El resultado son perros que parecen morder “de la nada”, cuando en realidad dejaron de avisar porque alguna vez avisaron y les fue mal por hacerlo. El gruñido no es el problema. Es la señal más clara y honesta que un perro puede dar, y suprimirla no soluciona nada, solo elimina el aviso.
Cómo saludar a un perro correctamente

Muchas de las señales de apaciguamiento aparecen justo en el momento del saludo, cuando alguien se acerca directo, lo mira fijo y estira la mano sobre su cabeza. Reduce mucho la tensión si en cambio:
- Te agachas de lado, no de frente.
- Evitas la mirada fija directa.
- Dejas que sea el perro quien se acerque, en vez de ir tú hacia él.
- Ofreces la mano abajo, sin pasarla por encima de su cabeza.
Qué enseñarle a los niños
Los niños son quienes más mordeduras reciben, muchas veces de perros conocidos, en el propio hogar. No porque el perro “de repente se volvió agresivo”, sino porque los niños interactúan de formas que generan más señales de apaciguamiento (abrazos, gritos, movimientos bruscos, mirada fija), y esas señales suelen pasar más desapercibidas para un adulto que no sabe leerlas, y ni hablar para el niño mismo.
Enseñarle a un niño a reconocer un bostezo fuera de lugar o un lamido de hocico es una herramienta de prevención real, mucho más útil que solo decirle “no molestes al perro”.
Algunos mitos que vale la pena dejar atrás
- “Está bostezando, tiene sueño”: puede ser, pero un bostezo en medio de una situación tensa suele significar otra cosa.
- “Me lame la cara porque me quiere”: a veces sí, pero lamer también puede ser una señal de apaciguamiento dirigida a reducir tensión, no solo cariño.
- “Me mira fijo porque me presta atención”: la mirada fija y sostenida, sobre todo entre perros desconocidos, se lee más como una señal de tensión que de afecto.
- “El perro sabe que hizo algo malo, mira su cara de culpable”: la llamada “cara de culpable” (orejas bajas, mirada esquiva, cuerpo encogido) es, en realidad, una respuesta a tu lenguaje corporal y tono de voz en ese momento, no una señal de que el perro entienda que rompió una regla.
Cuándo esto ya necesita ayuda profesional
Si tu perro gruñe con frecuencia, muestra miedo intenso ante situaciones cotidianas, o ya tuvo un episodio de mordisco, esto deja de resolverse solo leyendo señales.
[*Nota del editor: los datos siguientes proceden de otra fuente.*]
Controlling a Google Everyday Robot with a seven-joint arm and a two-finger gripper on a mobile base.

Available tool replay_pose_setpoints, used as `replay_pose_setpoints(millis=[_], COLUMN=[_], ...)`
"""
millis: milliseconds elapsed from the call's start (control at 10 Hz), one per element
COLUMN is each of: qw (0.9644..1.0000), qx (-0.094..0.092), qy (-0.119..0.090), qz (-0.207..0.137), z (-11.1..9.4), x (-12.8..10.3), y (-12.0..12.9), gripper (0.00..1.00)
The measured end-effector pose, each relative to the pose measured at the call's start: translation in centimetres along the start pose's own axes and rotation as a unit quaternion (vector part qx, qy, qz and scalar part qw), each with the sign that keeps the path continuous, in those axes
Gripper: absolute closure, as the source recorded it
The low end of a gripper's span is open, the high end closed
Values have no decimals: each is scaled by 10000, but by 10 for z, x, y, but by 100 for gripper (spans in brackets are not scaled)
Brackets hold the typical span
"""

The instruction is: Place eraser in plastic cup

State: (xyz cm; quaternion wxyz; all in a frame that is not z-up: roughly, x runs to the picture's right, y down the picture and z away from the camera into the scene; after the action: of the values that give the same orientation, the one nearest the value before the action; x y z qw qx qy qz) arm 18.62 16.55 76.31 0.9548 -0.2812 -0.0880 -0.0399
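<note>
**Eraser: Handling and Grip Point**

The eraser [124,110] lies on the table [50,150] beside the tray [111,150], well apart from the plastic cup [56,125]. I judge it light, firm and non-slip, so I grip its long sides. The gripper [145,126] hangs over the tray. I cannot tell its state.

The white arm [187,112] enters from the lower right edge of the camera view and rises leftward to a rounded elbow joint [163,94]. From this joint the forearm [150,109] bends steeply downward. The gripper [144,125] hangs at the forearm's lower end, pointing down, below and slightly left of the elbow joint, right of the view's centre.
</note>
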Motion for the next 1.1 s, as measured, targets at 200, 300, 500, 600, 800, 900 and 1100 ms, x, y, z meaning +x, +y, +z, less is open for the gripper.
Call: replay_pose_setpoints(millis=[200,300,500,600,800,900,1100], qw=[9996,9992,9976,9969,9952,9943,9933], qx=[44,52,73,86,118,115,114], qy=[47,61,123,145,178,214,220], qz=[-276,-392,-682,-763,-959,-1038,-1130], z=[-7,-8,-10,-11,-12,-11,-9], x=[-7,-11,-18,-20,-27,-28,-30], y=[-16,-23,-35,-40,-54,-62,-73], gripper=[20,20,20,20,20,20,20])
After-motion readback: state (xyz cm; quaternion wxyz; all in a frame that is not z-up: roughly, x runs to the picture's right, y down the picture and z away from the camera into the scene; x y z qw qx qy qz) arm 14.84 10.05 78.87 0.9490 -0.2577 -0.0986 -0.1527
Corresponde una consulta veterinaria para descartar dolor o una causa médica de fondo, y en muchos casos, la derivación a un especialista en comportamiento animal que pueda evaluar el caso en persona.
Qué llevarte de todo esto: tu perro probablemente ya te está avisando cuando algo le incomoda. El trabajo no es enseñarle a dejar de hacerlo, es aprender a notarlo a tiempo.
Fuentes
- Journal of Veterinary Behavior (2017). Estudio de la Universidad de Pisa sobre señales de apaciguamiento en interacciones sociales caninas.
- Rugaas, T. On Talking Terms with Dogs: Calming Signals.